**Exercise**: Without the pictures, repeat all of the data exactly as it appears below.

**Data below**:
+ + + +

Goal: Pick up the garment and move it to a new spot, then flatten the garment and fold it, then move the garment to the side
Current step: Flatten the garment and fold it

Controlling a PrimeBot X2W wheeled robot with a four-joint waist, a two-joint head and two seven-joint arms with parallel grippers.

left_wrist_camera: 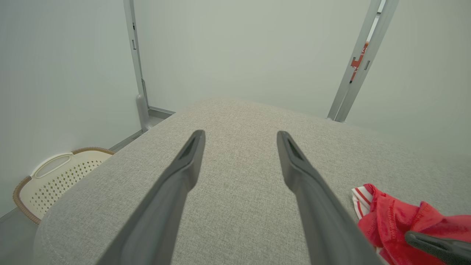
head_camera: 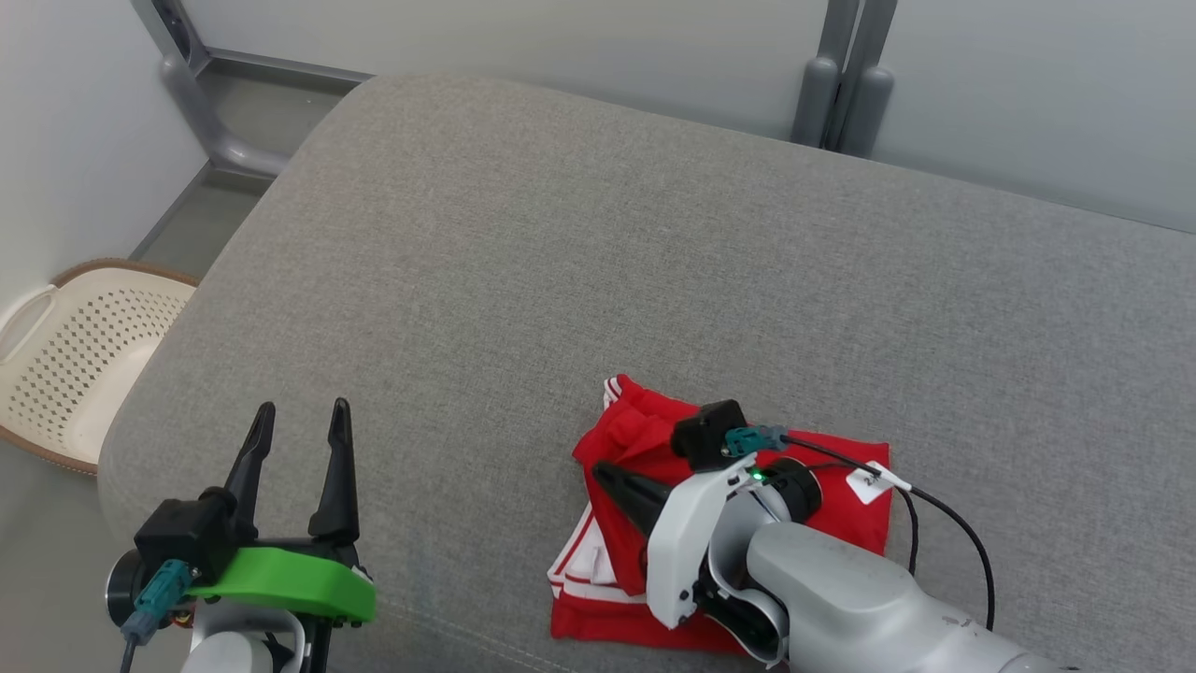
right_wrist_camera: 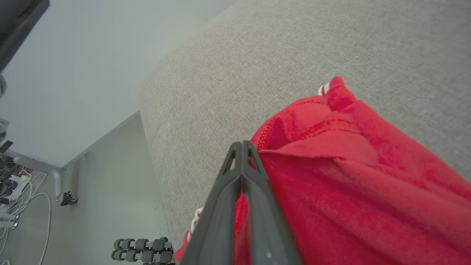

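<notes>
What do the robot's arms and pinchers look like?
Each has two long, dark, pointed fingers. The left gripper sits on a bright green bracket with a teal plug. The right gripper has a white shell, a silver-grey forearm, a teal connector with a black cable, and a tiny green light.

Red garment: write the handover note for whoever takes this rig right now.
Left gripper: open, empty, above the grey cushion near its front left corner.
Right gripper: shut, fingers over the red garment; whether cloth is pinched cannot be told.
Garment: a rough folded rectangle with white-striped edges showing, near the cushion's front edge, right of centre. White basket on the floor to the left.
Done: it seems to be moved and folded, though untidily.
To do: probably move it to the side.
</notes>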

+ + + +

**Task solution**:
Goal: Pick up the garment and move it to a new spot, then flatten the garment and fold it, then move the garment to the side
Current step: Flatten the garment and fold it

Controlling a PrimeBot X2W wheeled robot with a four-joint waist, a two-joint head and two seven-joint arms with parallel grippers.

left_wrist_camera: 
head_camera: 
right_wrist_camera: 

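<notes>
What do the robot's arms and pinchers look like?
Each has two long, dark, pointed fingers. The left gripper sits on a bright green bracket with a teal plug. The right gripper has a white shell, a silver-grey forearm, a teal connector with a black cable, and a tiny green light.

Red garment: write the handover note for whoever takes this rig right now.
Left gripper: open, empty, above the grey cushion near its front left corner.
Right gripper: shut, fingers over the red garment; whether cloth is pinched cannot be told.
Garment: a rough folded rectangle with white-striped edges showing, near the cushion's front edge, right of centre. White basket on the floor to the left.
Done: it seems to be moved and folded, though untidily.
To do: probably move it to the side.
</notes>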

For this exercise, nothing more remains to be done.